Having previously concluded that the forum selection clause establishes personal jurisdiction over Defendant PotNetwork, the Court must next consider whether the forum selection clause is enforceable as to the other contested Defendants, none of whom are personal signatories to the STA.
The Second Circuit conducts a four-part inquiry to assess the enforceability of a forum selection clause. The first questions are: "(1) whether the clause was reasonably communicated to the party resisting enforcement; (2) whether the clause is mandatory or permissive, i.e., . . . whether the parties are required to bring any [] dispute to the designated forum or simply permitted to do so; and (3) whether the claims and parties involved in the suit are subject to the forum selection clause." Martinez v. Bloomberg LP, 740 F.3d 211, 217 (2d Cir. 2014) (quotation marks and citation omitted). Satisfaction of these factors creates a presumption of enforceability, which can be overcome at step four by "a sufficiently strong showing that enforcement would be unreasonable or unjust, or that the clause was invalid for such reasons as fraud or overreaching." Id. (quotation marks and citations omitted). The Defendants here assert that, as non-signatories to the STA, the forum selection clause should not be enforceable against them.

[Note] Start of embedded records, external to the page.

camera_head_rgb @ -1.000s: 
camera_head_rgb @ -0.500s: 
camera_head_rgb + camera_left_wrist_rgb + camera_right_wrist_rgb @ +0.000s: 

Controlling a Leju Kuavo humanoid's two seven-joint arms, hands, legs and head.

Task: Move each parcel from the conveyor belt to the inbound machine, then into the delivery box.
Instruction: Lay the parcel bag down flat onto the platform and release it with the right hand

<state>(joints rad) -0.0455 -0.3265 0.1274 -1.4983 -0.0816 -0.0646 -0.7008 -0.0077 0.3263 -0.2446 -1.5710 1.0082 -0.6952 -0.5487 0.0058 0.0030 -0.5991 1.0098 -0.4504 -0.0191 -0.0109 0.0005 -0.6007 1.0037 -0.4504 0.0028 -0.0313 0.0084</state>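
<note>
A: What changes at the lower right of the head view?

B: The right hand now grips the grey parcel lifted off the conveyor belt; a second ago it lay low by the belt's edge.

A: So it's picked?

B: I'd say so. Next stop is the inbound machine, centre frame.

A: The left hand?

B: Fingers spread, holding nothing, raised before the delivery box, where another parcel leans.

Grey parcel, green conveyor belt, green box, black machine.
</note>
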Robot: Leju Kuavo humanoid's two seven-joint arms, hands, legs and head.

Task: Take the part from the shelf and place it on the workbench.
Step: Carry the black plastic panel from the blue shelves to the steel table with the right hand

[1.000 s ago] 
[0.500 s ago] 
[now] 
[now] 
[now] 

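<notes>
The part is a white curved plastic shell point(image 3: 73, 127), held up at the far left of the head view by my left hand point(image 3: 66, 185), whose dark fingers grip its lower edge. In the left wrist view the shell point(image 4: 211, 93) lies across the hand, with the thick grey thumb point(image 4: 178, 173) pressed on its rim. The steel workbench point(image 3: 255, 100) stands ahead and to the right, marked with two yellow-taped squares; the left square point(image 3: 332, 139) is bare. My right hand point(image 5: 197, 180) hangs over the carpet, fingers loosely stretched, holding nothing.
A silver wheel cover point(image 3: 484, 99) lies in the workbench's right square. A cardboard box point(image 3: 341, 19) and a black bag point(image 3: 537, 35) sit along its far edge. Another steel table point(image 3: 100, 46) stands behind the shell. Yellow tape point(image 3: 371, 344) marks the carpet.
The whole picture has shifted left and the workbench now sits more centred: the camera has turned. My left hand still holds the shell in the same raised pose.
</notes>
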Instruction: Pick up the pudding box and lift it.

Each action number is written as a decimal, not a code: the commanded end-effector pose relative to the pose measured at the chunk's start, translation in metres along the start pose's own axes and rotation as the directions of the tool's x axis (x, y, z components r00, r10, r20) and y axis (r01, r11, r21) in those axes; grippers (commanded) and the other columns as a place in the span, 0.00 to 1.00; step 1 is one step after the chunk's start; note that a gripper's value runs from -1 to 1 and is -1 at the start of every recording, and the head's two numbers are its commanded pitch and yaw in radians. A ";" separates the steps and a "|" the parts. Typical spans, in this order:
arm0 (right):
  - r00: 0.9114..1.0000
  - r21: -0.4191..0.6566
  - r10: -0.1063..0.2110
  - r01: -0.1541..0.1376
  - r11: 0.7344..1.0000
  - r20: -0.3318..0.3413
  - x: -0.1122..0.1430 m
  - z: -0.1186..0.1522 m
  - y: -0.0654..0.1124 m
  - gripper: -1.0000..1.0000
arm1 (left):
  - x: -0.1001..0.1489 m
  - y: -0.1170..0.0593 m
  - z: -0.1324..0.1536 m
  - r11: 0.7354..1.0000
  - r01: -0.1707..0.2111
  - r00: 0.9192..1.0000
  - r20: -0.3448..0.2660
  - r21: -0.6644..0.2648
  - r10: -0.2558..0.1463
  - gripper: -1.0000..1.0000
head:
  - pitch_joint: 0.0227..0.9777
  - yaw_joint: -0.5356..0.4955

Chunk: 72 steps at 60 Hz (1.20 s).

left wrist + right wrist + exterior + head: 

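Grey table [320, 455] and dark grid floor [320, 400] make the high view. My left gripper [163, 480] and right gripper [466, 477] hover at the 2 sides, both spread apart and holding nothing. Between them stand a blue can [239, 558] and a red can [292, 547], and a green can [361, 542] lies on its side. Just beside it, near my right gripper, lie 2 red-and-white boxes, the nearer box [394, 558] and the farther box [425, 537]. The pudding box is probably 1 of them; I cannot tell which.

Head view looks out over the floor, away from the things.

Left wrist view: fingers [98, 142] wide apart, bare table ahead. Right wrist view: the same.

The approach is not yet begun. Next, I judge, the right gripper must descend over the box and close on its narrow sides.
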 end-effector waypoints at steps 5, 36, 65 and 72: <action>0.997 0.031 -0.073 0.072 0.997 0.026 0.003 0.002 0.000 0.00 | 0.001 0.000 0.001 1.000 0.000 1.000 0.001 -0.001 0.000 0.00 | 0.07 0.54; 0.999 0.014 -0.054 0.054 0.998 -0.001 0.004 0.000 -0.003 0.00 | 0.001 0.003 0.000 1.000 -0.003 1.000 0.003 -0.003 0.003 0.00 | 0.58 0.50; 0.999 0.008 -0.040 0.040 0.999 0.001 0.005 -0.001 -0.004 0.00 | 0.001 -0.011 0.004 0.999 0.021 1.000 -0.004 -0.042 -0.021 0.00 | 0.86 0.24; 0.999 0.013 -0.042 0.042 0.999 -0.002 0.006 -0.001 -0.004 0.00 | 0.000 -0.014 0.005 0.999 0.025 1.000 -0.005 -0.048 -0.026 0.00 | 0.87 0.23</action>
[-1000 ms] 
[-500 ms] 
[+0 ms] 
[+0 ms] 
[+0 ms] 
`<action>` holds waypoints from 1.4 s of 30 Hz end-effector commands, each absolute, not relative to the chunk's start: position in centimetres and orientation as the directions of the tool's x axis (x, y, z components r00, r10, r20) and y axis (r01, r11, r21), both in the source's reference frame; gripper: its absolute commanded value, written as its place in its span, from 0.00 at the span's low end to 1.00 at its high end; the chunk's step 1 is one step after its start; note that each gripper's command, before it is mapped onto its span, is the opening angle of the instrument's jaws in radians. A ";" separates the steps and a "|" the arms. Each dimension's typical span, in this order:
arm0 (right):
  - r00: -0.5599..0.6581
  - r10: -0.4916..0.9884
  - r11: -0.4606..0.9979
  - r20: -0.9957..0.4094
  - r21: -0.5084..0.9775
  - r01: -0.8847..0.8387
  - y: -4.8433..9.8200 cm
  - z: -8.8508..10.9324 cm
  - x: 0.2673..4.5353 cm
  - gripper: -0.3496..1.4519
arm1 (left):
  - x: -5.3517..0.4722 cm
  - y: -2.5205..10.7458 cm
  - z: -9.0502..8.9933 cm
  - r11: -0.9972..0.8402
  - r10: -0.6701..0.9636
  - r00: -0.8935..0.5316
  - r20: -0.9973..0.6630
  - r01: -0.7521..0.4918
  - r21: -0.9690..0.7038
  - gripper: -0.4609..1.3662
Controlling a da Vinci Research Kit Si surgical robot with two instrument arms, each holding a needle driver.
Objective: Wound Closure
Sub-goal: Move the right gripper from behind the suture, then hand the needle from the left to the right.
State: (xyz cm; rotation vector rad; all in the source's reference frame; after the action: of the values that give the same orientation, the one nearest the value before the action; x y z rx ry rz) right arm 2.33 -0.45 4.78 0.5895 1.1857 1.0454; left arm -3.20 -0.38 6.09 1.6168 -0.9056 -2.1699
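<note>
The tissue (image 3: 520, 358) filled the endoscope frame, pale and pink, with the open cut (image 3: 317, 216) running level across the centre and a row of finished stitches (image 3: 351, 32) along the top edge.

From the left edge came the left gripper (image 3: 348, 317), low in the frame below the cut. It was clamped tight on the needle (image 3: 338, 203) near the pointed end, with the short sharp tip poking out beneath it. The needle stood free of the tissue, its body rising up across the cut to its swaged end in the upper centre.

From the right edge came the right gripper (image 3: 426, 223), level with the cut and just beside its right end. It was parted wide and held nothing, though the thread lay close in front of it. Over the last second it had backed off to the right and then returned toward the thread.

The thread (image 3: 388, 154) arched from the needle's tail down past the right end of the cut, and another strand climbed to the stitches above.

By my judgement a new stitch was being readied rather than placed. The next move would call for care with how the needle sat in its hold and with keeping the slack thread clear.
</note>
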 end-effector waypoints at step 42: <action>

There is "ample support for the conclusion that the fact a party is a non-signatory to an agreement is insufficient, standing alone, to preclude enforcement of a forum selection clause." Aguas Lenders Recovery Grp. v. Suez, S.A., 585 F.3d 696, 701 (2d Cir. 2009) (collecting cases). Rather, "where the alleged conduct of the non[signatories] is closely related to the contractual relationship, a range of transaction participants, parties and nonparties, should benefit from and be subject to forum selection clauses." Magi XXI, Inc. v. Stato della Citta del Vaticano, 714 F.3d 714, 722 (2d Cir. 2013) (quotation marks and citation omitted). While "[i]t is well established in this Circuit that a non-signatory may enforce a forum selection clause against a signatory where the non-signatory is `closely related' to a signatory . . . the Second Circuit has not reached the question of when a signatory may enforce a forum selection clause against a non-signatory." Prospect Funding Holdings, LLC v. Vinson, 256 F.Supp.3d 318, 324 (S.D.N.Y. 2017) (citing, inter alia, Magi XXI, 714 F.3d at 723). Nonetheless, district courts in this Circuit have applied the "closely related" standard in this context.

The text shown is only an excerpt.